Absinthe- O Corvo
Absinthe é uma série de contos sobre literatura. Olive Green é um escritor amador em busca de sua primeira publicação, porém tem um problema muito grave com o Absinto, que o transporta para dentro de livros e histórias. Neste conto, acompanhe as traduções de O Corvo, de Edgar Alan Poe, por Machado de Assis e Fernando Pessoa.
Absinthe – O Corvo
por Pedro Moreno
Quando a primeira fagulha de sol atinge meus olhos ainda fechados começo a me arrepender da noite passada. Confiro que estou no meu quarto, o que já é bom, afinal nem tenho ideia de como consegui voltar. Uma queimação no estômago me diz o quão importante é ficar de longe da fada verde hoje, por via das dúvidas nem sairei de casa.

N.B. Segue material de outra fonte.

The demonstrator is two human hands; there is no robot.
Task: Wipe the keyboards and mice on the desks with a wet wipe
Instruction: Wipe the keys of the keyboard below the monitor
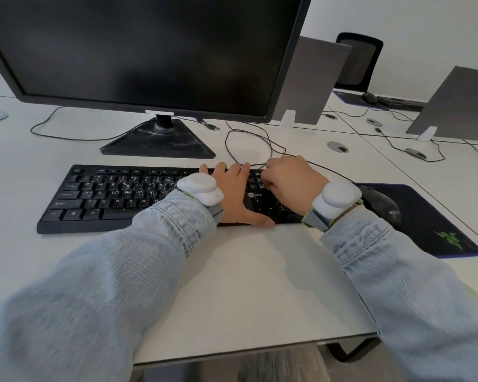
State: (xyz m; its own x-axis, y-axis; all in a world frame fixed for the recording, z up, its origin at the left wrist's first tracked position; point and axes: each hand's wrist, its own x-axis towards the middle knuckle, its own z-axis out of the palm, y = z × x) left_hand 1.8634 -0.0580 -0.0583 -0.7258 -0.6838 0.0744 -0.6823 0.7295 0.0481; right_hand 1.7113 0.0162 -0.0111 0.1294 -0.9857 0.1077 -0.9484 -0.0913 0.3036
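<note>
A black keyboard (pixel 108 197) with dusty, speckled keys lies on the white desk (pixel 246 285) in front of a monitor. My left hand (pixel 232 191) lies flat on its right-middle part with the fingers spread and the thumb at the front edge. My right hand (pixel 290 180) sits over the keyboard's far right end with its fingers curled down onto the keys. No wipe shows in it, and whatever is under the fingers is hidden. A black mouse (pixel 381 202) rests on a dark mouse pad (pixel 436 230) just right of my right wrist.
A large dark monitor (pixel 149 51) on a black stand (pixel 160 142) stands behind the keyboard. Loose cables (pixel 249 144) loop behind my hands. Grey dividers (pixel 307 78) separate this desk from further desks, where another mouse (pixel 369 97) and keyboard (pixel 398 102) lie.
</note>
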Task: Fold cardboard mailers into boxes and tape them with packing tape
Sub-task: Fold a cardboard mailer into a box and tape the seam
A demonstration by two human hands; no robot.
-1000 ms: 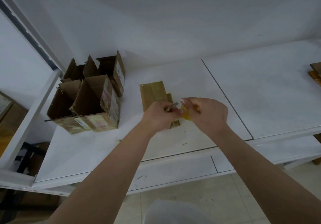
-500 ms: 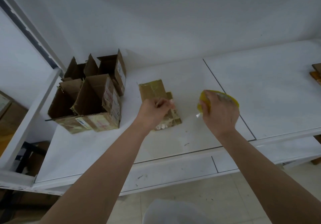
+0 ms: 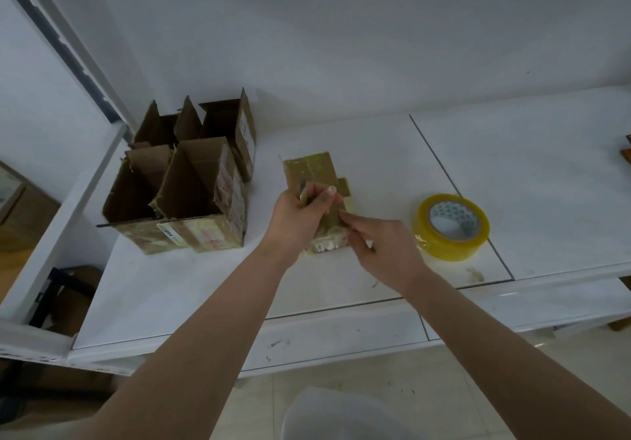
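Observation:
A flat cardboard mailer (image 3: 312, 174), covered with glossy tape, lies on the white table (image 3: 205, 286) in the middle. My left hand (image 3: 300, 215) grips a thin grey tool, its blade end poking up over the mailer. My right hand (image 3: 379, 246) presses a finger on the mailer's near right part, where a tape strip lies. A yellow roll of packing tape (image 3: 452, 227) sits flat on the table to the right, apart from both hands.
Several open cardboard boxes (image 3: 191, 186) stand grouped at the table's left. A white shelf post (image 3: 58, 200) rises on the far left, with brown boxes below it. A brown object (image 3: 626, 156) pokes in at the right edge.
My right hand set the tape roll down on the table at the right, let go and came back to the mailer. My left hand stayed over the mailer with the tool.

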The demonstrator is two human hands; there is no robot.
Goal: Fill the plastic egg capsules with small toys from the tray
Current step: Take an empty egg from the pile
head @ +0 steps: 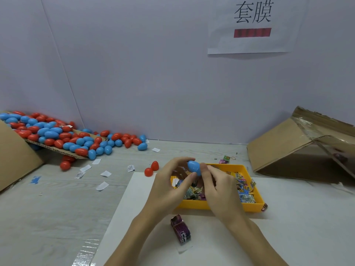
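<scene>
Smooth blue plastic egg capsule was pinched between the fingertips of left hand and right hand, above the yellow rectangular tray of crinkled foil toy packets. Glossy red and blue eggs spilled from corrugated cardboard at far left.

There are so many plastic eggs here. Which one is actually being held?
The blue egg above the yellow tray, pinched between both hands; all the others lie loose on the table.

Pale lilac walls meet in a corner at the left. A paper sign with black characters and a red bar hangs on the back wall, above a grey wood-grain table.
</scene>
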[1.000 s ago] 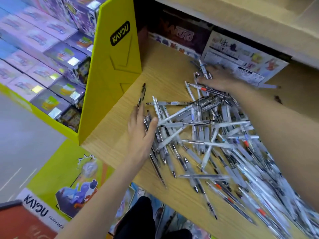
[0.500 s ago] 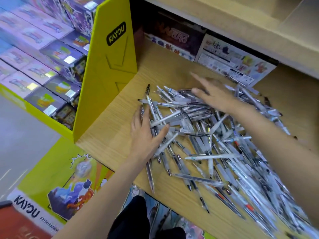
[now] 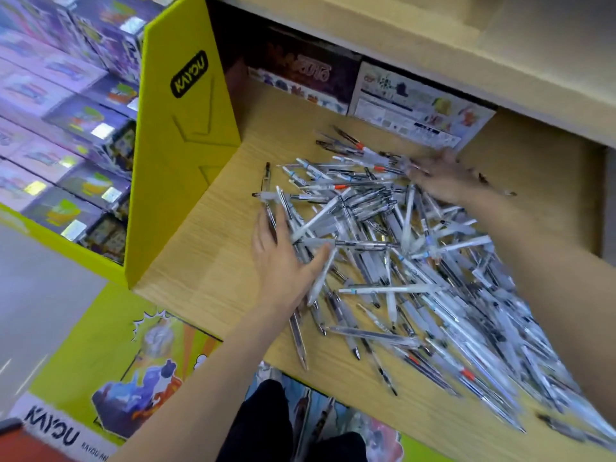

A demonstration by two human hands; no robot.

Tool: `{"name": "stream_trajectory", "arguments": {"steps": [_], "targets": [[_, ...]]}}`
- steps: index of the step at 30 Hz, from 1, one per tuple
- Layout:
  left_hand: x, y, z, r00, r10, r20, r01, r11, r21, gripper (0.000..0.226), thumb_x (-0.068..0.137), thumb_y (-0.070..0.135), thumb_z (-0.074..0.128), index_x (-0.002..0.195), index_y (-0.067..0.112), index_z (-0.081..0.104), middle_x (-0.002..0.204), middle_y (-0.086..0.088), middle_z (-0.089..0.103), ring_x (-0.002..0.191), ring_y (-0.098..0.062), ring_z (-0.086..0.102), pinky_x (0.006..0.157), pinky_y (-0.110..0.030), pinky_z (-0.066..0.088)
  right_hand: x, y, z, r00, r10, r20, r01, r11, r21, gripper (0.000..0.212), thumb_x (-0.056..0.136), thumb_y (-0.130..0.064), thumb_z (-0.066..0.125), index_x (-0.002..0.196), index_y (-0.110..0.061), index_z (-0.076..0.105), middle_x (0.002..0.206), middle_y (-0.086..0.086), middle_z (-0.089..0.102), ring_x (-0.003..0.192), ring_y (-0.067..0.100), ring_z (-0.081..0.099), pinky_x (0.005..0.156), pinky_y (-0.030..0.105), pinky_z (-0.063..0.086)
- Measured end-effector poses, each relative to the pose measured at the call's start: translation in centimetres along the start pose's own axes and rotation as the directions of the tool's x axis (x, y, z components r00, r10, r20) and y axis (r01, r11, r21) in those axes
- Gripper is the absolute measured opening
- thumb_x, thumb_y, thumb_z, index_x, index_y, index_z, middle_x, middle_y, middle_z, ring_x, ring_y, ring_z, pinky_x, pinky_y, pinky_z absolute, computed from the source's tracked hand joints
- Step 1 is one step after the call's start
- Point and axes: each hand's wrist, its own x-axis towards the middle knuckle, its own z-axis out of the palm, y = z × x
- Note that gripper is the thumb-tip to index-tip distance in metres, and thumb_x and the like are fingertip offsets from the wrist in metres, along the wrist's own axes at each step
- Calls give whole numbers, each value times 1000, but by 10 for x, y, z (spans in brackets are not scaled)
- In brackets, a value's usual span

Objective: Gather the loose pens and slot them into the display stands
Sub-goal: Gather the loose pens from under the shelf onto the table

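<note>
A big heap of loose pens point(image 3: 393, 248), clear and white with some orange bands, covers the wooden shelf point(image 3: 200, 268) from its middle to the lower right. My left hand point(image 3: 283, 261) lies flat with straight fingers against the heap's left edge, thumb spread under a few pens. My right hand point(image 3: 440, 176) reaches over the far side of the heap, fingers spread and blurred, resting on the pens there. No display stand for pens is visible.
A yellow KAYOU divider panel point(image 3: 181, 135) stands at the shelf's left end, with purple card boxes point(image 3: 66, 105) beyond it. Printed boxes point(image 3: 413, 111) line the back of the shelf under an upper wooden shelf point(image 3: 400, 35). Bare wood lies left of the heap.
The right hand swept left across the heap, then back toward the rear right. The pens bunched closer together. The left hand stayed pressed at the heap's left edge.
</note>
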Motion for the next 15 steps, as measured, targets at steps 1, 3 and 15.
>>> {"name": "stream_trajectory", "arguments": {"steps": [1,3,15], "targets": [[-1,2,1,1000,18,4,-18,1000,-4,103,71,76,37,150,19,4,157,-12,-1,144,-24,-3,114,-38,2,-2,-2,2,1000,-19,13,19,1000,0,59,94,-63,23,145,-34,29,155,2,8,139,33,23,113,48,12],[-1,3,3,999,45,-3,-45,999,-5,104,69,77,32,150,18,5,157,-13,0,144,-24,-3,113,-36,1,-7,-7,6,998,-59,25,58,998,8,60,95,-61,22,147,-30,27,156,3,11,140,32,21,114,49,14],[0,1,2,999,-4,-41,0,995,-98,91,84,55,58,150,18,9,158,-4,0,144,-18,-4,117,-47,10,-33,-18,19,996,-79,-33,72,984,-164,51,101,-46,16,148,-29,19,157,3,13,139,34,20,111,50,15]]}}
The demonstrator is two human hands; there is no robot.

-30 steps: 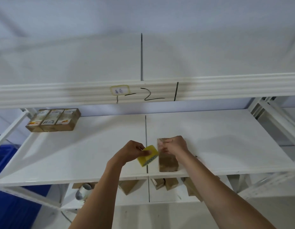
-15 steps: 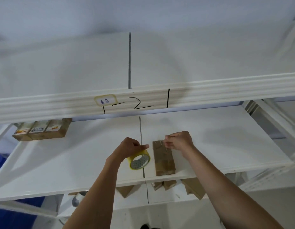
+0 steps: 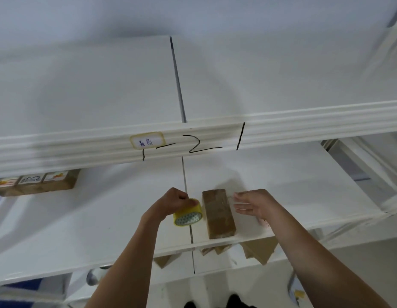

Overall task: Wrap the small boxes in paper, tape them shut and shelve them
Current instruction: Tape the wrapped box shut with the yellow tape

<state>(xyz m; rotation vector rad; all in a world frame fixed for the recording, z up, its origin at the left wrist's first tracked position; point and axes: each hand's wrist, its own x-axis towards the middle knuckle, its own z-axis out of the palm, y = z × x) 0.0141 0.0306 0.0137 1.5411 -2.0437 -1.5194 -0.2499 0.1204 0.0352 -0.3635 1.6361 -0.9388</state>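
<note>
Wrapped box [image 3: 218,213] lies on the middle shelf [image 3: 82,230] near its front edge; my left hand [image 3: 173,202] grips the tape roll [image 3: 188,213] beside it, right hand [image 3: 252,204] just right, fingers straight, likely ready to smooth tape.

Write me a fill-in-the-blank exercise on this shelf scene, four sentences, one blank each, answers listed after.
1. The left hand grips a roll of ____ tape.
2. The wrapped brown box lies on the shelf between the tape roll and the ____ hand.
3. The right hand's fingers are ____ and hold nothing.
4. A row of ____ printed boxes sits at the shelf's far left.

Missing words: yellow; right; straight; three
</note>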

Arrasto-me com dificuldade pela casa, chuto algo e quando me abaixo para pegar minha cabeça pesa. Ao menos achei meus óculos, quando os ponho no rosto sinto o aro pesado afundando no meu nariz e comprimindo minha cabeça, a boa notícia é que não enxergo mal por causa da ressaca, e sim por falta de óculos.
Entro no escritório me deparo com minha algoz e salvadora: A máquina de escrever. Com uma folha presa, escrita pela metade, com cara de deboche, como se dissesse que eu não sou capaz. Mal sabe você Sra. Olivetti Lettera que Olive Green não tem medo de nada.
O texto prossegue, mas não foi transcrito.